И мы пошли с подружкой сначала вместе, а потом врозь. Я чуть раньше консерваторию полюбила, обворожил меня один голос. И голос, скажу я вам, – до нутра достает. И принадлежал он одному казаху. Из Алма-Аты, кажется. И как я ни пойду на его выступление – всё он меня трогает до слез. И зарекалась больше не ходить, раз он меня так трогает, и всё равно иду. Ну а он, видя мою эмоциональность, вокруг пальца меня обвел, притащил в общежитие и воспользовался тем состоянием моим, чуть ли не сомнабулическим, от его голоса и концерта.

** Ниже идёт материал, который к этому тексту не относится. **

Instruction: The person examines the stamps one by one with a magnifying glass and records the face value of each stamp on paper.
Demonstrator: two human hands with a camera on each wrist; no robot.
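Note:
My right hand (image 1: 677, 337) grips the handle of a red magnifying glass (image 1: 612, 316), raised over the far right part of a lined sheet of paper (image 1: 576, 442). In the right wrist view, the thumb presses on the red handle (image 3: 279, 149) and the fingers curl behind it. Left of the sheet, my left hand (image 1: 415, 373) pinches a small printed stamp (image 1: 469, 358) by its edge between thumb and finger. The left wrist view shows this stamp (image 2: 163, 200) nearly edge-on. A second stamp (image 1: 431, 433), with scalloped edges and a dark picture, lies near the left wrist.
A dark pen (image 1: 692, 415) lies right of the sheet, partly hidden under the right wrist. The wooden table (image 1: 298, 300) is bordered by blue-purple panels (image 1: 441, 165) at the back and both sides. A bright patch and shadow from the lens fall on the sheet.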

Мама, увидев изменения в моем поведении, стребовала с меня отчета. А я перепугалась, потому что у меня был сбой в месячных, и всё рассказала. Она стребовала с меня адрес казаха, поехала, устроила ему разнос, поставила ультиматум, чтобы он женился на мне, раз он, такой-сякой, мерзавец, воспользовался наивностью девушки и обратал её. Тот выворачивался, у него были свои неприятности: ждал приглашения в оперный театр, небольшой, но хотя бы Немировича-Данченко. Но ему поставили пять и отправили обратно в Алма-Ату. А тут еще за поклонниц отвечай, да кто они такие?! В общем, поторопила мама его, и он благословенно уехал. А беременности не случилось, решили, что выкидыш.
И все в семье перешли на обсуждение моего внешнего вида, всё троетётие. Раз уж победа осталась за ними, раз меня никто от них не оторвал, они повели меня в новый магазин «Машенька» и тетя Валя, как большой спец по пошиву, нахваливала мне магазинные наряды.

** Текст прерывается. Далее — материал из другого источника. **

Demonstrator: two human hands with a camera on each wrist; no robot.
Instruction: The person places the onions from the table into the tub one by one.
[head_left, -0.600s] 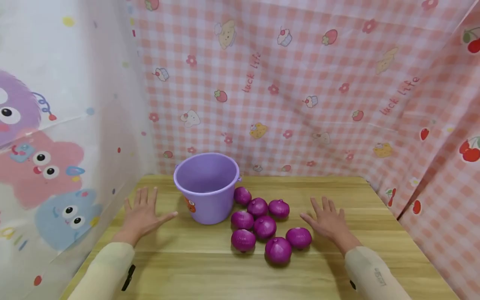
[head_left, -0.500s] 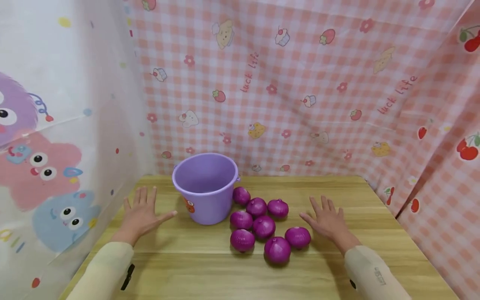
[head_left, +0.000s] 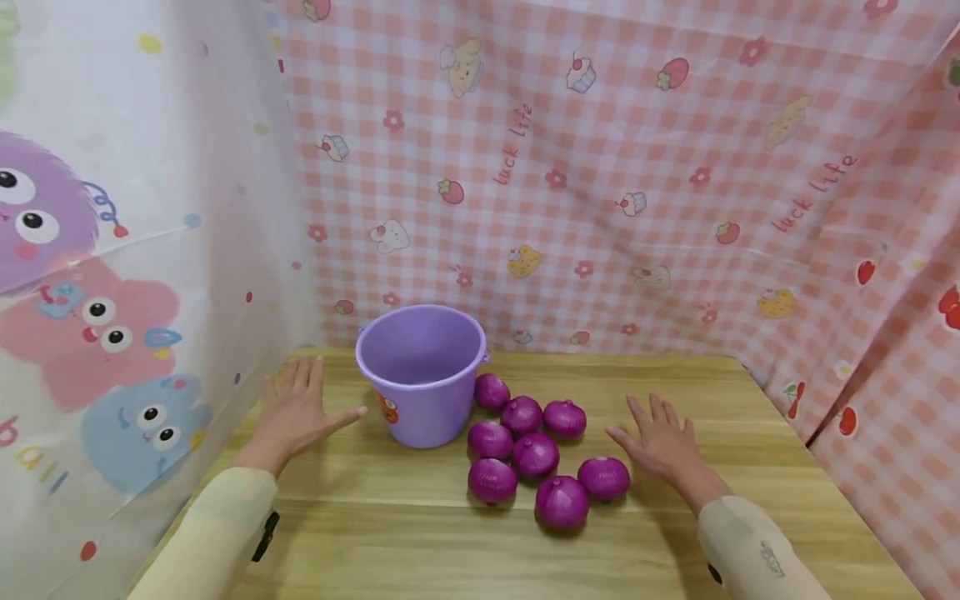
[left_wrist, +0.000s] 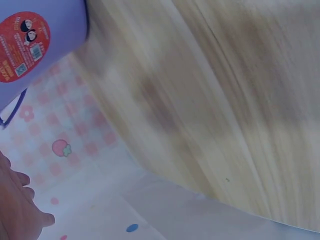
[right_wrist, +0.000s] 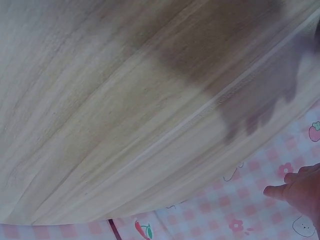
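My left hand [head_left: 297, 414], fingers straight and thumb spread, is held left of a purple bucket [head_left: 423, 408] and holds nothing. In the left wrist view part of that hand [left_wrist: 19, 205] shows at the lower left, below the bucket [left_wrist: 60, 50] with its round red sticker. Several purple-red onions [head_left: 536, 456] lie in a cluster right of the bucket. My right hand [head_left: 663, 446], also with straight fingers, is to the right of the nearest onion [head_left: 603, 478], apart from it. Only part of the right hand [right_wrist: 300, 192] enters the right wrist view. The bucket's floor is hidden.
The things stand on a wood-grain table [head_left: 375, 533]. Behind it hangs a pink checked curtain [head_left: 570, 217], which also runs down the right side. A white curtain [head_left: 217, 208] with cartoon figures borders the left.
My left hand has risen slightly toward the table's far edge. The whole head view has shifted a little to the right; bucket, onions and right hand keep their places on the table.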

– Посмотри, Кирюш, какие хорошенькие платьица и кофточки и даже – вот – плащ, и не дорого.
– Не надо мне навязывать заведомо неприемлемое, – говорю я ей членораздельно. – Никто в университете в таких обносках не появится. Или покупайте в «Березке» за доллары фирму, или просите племянниц бабушки, которые из Ирака приехали – пусть поделятся. Я сказала – ваших рубищ я носить не буду.

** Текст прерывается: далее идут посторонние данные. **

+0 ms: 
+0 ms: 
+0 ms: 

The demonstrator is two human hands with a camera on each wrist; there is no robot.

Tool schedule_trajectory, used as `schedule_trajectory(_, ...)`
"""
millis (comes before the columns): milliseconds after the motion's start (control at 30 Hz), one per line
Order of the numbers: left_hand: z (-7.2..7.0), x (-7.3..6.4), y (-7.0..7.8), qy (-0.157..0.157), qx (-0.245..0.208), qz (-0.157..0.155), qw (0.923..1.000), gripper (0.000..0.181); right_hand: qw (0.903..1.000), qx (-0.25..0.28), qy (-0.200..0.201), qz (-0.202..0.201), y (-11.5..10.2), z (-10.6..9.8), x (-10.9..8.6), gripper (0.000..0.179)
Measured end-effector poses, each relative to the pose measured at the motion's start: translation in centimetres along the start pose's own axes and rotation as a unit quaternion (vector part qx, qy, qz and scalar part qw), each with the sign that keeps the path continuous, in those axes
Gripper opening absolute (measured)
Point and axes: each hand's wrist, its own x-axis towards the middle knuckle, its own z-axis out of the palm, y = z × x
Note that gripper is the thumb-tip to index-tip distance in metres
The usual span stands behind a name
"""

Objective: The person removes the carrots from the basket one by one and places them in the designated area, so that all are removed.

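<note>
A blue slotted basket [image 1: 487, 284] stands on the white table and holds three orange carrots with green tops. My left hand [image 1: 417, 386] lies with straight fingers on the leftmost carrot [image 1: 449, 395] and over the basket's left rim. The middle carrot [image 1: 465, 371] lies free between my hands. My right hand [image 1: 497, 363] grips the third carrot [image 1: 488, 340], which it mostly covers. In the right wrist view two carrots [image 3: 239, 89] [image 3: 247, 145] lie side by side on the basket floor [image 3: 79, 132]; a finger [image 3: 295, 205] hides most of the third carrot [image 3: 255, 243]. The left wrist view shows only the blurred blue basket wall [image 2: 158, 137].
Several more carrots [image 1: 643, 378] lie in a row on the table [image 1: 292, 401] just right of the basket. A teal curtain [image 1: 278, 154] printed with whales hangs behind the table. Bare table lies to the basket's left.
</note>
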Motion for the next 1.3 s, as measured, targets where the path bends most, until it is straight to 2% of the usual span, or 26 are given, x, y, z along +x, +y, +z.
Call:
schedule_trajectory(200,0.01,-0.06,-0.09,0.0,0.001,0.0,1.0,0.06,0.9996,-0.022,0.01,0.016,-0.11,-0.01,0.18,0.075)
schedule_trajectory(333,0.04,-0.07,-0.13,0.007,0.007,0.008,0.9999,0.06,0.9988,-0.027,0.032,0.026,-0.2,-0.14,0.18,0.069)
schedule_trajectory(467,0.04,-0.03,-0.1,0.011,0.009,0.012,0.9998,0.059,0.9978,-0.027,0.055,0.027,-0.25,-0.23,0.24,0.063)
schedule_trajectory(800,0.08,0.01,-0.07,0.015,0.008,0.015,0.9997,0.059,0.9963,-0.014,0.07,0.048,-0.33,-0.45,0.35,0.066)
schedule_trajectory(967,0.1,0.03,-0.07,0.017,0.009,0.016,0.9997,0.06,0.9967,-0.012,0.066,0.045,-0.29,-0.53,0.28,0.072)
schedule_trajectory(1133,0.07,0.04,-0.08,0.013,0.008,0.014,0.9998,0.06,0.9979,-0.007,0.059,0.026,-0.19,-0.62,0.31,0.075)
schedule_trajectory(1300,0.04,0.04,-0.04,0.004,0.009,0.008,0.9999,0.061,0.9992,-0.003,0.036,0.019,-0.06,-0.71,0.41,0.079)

Не знаю, просили они или нет, а может, сама племянница сжалилась – дала две маечки, которые я и теперь ношу, не вылезая из них. Первую – светлую, а другую – темную – на переменку, каждый день.
Глава 18
Бунт на корабле
Приближался благословенный август после третьего курса, и я ответственно готовилась ко второй своей фольклорной экспедиции. То есть поговорила с руководителем семинара Ниной Ивановной о том, что, я хочу серьезно заниматься наукой, и мне надо написать не просто диплом, а с замахом на поступление в аспирантуру. Диплом «на все сто». А так как экспедиция – это большой период бытовых приготовлений – что и как с собой взять, чтобы особо не думать об этом, я размышляла о герое своего будущего диплома – великане Болване, о котором знают только мезенские бабушки, и чтобы о нем написать диплом, нужно о многом их расспросить. И тут вдруг приехала из Алжира мама. А я и забыла, что она именно в это время должна приехать из своей двухгодичной добровольно-принудительной командировки. Она сразу начала говорить мне свои замечательные, по её мнению, планы нам на август. Как мы возьмем билеты в Крым и поедем туда отдыхать вдвоем, она – после непростой командировки, где на подоконнике в горшках даже растения не всходят, и я – после трудного учебного года.
А у меня вдруг отторжение. Нет, я помню всё-всё, что мы говорили с ней, наш большой заговор по поводу получения квартиры. А этот заговор – я тоже помню – основывался на проблеме получения квартиры отцом. Но я совершенно не могла сейчас ехать в ту сторону, где я буду маленькой девочкой, которую водят за ручку, лечат от угрей и сопровождают на танцы. А я-то, глупенькая, и не догадалась, почему всех приглашают, а меня нет. Да потому что на танцы не ходят с мамой. Это мне ясно сейчас, как Божий день. И вообще. Нельзя провалить мне вторую фольклорную экспедицию. В семинаре всё очень значимо. Не поехал в экспедицию – тебе минус, тебя не будут протежировать в будущую аспирантуру. Да и вообще мне надоело быть маменькиной дочкой, всё получать по ранжиру из рук маменьки. Я хочу без ранжира и всё сразу.